Editors at the Washington Examiner highlight good news for American consumers.

A recent court ruling set new limits on the power of federal bureaucrats to impose unwanted mandates on consumer appliances.

In a Jan. 8 decision, the Fifth Circuit Court of Appeals found that Department of Energy regulators had failed to consider whether their regulations aimed at saving energy would actually work — and, specifically, how people would respond to federal mandates that make it harder for dishwashers to do their job. In the real world, when it takes a dishwasher hours to run through a cleaning cycle, it should be no surprise that many people might opt to hand-wash dishes or run the dishwasher multiple times — consuming even more energy and water than before.
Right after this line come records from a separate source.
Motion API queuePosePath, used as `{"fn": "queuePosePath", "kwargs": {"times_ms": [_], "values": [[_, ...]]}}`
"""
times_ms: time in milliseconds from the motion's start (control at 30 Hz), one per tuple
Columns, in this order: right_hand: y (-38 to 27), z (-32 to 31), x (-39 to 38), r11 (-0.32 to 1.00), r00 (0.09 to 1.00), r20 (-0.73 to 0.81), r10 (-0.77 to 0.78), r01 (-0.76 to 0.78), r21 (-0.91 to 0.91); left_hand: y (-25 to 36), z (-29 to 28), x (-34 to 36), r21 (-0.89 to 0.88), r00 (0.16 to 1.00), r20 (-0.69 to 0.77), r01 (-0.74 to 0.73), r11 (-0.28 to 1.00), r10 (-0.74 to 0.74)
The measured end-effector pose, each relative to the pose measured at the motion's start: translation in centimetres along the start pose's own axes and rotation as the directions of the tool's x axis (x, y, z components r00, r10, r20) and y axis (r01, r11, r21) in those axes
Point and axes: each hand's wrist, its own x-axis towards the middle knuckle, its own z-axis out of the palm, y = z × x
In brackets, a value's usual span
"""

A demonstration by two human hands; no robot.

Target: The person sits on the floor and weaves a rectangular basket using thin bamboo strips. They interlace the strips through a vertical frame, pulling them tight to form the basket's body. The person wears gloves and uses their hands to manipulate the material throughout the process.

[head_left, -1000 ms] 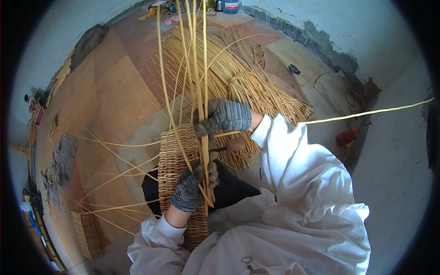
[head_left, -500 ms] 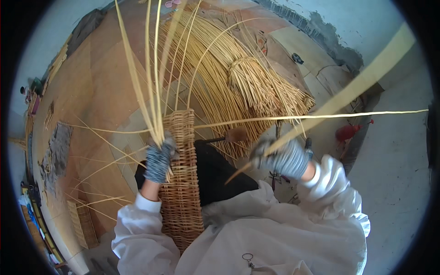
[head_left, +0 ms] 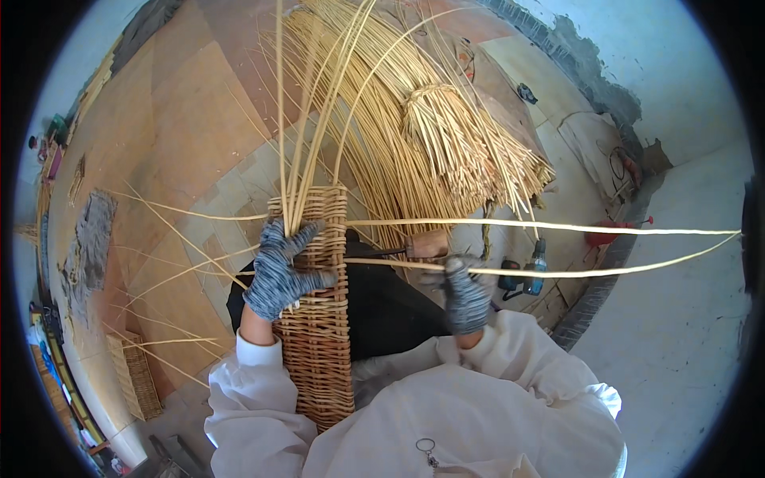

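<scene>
"Wicker (head_left: 315, 358). Where is it sitting?"

"It is lying long and thin, near the middle, just beside the black cloth (head_left: 390, 307). Thin sticks (head_left: 280, 119) are poking past its far end."

"What are the hands doing?"

"The left hand (head_left: 275, 271) is resting on the wicker, over the low ends of some sticks. Its thumb and pointing finger are spreading apart, but I can't tell if it is gripping."

"And the right hand (head_left: 464, 299)?"

"It is looking blurry, right by a long stick (head_left: 574, 274). I can't tell if it is holding on."

"What else is showing?"

"A tool (head_left: 427, 244) with a wooden handle is lying near the right hand. A big bundle (head_left: 454, 143) is resting beyond it, and a drill (head_left: 535, 267) is lying to the right."
</scene>
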Motion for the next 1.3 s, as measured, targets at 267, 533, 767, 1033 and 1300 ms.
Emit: {"fn": "queuePosePath", "kwargs": {"times_ms": [267,533,767,1033,1300], "values": [[-1.6,-0.2,1.7,0.756,0.882,0.462,-0.089,0.362,-0.545,-1.1,0.1,-0.4,-0.145,0.999,0.053,0.004,0.989,0.003],[-0.5,1.8,2.2,0.996,0.898,0.440,0.008,0.033,-0.084,-1.0,0.4,-0.4,-0.171,1.000,0.007,0.028,0.985,-0.027],[-6.7,7.4,5.4,0.891,0.648,0.656,0.387,-0.446,-0.085,-0.4,-0.1,0.4,-0.355,0.990,0.030,0.141,0.924,-0.139],[-8.2,13.1,5.9,0.337,0.500,0.846,0.185,0.777,-0.532,0.1,-0.4,0.5,-0.320,0.988,0.008,0.150,0.936,-0.155],[-1.4,-2.1,9.2,0.549,0.274,0.682,0.678,0.428,-0.718,-0.7,0.0,0.6,-0.179,0.988,0.043,0.156,0.971,-0.151]]}}
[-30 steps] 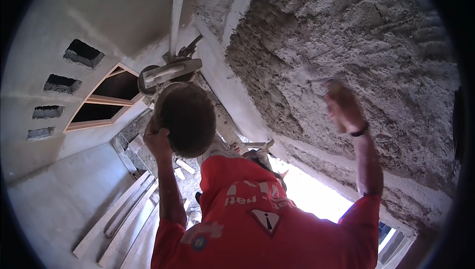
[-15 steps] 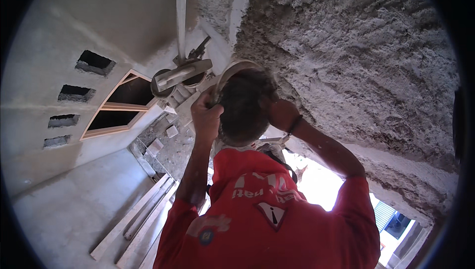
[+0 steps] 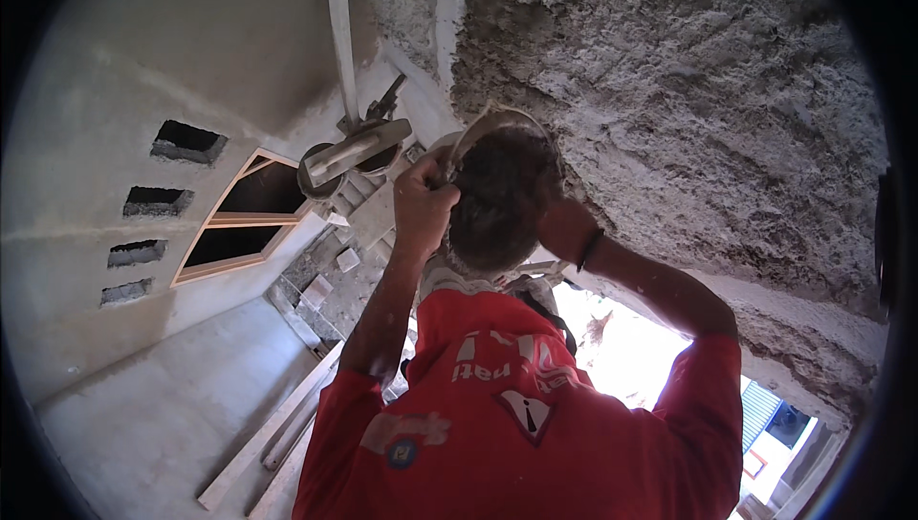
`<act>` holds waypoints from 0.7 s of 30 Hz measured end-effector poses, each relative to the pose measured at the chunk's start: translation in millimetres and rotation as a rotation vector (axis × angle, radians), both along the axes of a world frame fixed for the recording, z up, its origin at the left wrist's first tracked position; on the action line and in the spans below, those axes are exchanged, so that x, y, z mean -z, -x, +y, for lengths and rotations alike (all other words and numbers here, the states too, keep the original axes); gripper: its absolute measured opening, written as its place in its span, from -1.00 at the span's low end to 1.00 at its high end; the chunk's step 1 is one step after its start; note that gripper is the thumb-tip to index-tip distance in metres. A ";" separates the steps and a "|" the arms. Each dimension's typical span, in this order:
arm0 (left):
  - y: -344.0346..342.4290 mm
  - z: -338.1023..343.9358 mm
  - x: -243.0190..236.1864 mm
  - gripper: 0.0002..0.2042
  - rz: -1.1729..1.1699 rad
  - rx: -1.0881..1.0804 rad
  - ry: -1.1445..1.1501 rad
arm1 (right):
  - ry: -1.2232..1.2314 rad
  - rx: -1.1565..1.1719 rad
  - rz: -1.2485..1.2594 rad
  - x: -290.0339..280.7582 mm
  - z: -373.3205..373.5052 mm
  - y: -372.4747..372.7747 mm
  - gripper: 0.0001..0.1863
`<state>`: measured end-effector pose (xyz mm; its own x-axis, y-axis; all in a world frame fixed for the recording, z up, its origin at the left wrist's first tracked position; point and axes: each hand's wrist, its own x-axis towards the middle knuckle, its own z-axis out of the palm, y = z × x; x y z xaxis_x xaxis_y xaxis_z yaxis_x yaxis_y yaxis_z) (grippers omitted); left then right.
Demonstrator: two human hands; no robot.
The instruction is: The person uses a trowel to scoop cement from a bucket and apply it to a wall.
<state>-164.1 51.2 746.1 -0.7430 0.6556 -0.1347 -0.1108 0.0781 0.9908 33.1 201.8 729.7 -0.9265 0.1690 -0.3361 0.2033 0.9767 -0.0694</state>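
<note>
My left hand (image 3: 424, 209) is closed on the rim of a worn, pale round bucket (image 3: 492, 185) holding dark, wet-looking material, held up in the middle of the view. My right hand (image 3: 564, 228) reaches into that bucket from the right, its fingertips hidden in the shadow and material. Just beyond, at upper left, a flat float with a handle (image 3: 344, 153) lies across two round buckets (image 3: 320, 174). Beside them stands a long pale timber (image 3: 340, 42).
A rough, partly plastered wall (image 3: 688, 109) fills the right side. At left are a smooth wall (image 3: 105, 176) with several holes and a wood-framed window opening (image 3: 249, 217). Long boards (image 3: 258, 434) lie at lower left, near rubble (image 3: 325, 271). A bright opening (image 3: 612, 338) shows at lower right.
My right hand has come down from in front of the rough wall into the bucket. My left hand and the bucket have moved up and to the right.
</note>
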 end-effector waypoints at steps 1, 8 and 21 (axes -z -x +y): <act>1.9 1.5 -5.7 -0.51 -0.054 -0.009 0.006 | 0.030 0.004 0.002 1.9 -11.7 -8.5 -0.56; -14.4 -2.9 4.3 -0.53 0.096 0.028 0.076 | -0.141 0.064 -0.005 -75.0 10.7 -36.1 -0.59; -67.1 32.4 -1.6 -0.52 0.113 -0.066 0.010 | 0.372 0.236 0.004 8.1 -21.8 -64.0 -0.52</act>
<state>-97.1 83.6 747.7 -0.7952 0.6040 -0.0536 -0.0033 0.0841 0.9965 97.1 180.0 721.6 -0.8786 0.2446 -0.4103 0.4169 0.8118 -0.4088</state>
The regulators ignored the problem they had created: namely, that their regulations actually created new inefficiencies.

The court also found that the Energy Department had failed to consider whether cycle time was an important characteristic of dishwashers (spoiler alert: yes), even though it should have considered this.

Perhaps most significantly, the court found that the regulators had taken such an expansive view of their own authority that the Department of Energy may have been improperly regulating other consumer appliances for decades.

The trouble started when Energy Department bureaucrats revamped federal regulations to require dishwashers to use less water and less energy than in years past, even though weakening the power of the dishwasher makes dishwashing less effective. To obey those mandates, manufacturers created dishwashers with longer cleaning cycles — lasting more than three hours in some cases. A similar scenario played out for clothes washers and dryers, which now don’t work as well as they used to but do take longer to do the job.

In other words, these regulations dampened a central incentive of appliance manufacturers, namely, to provide products that consumers want. But regulators lack that motivation; sometimes, they act as if they know more about what consumers want than consumers do.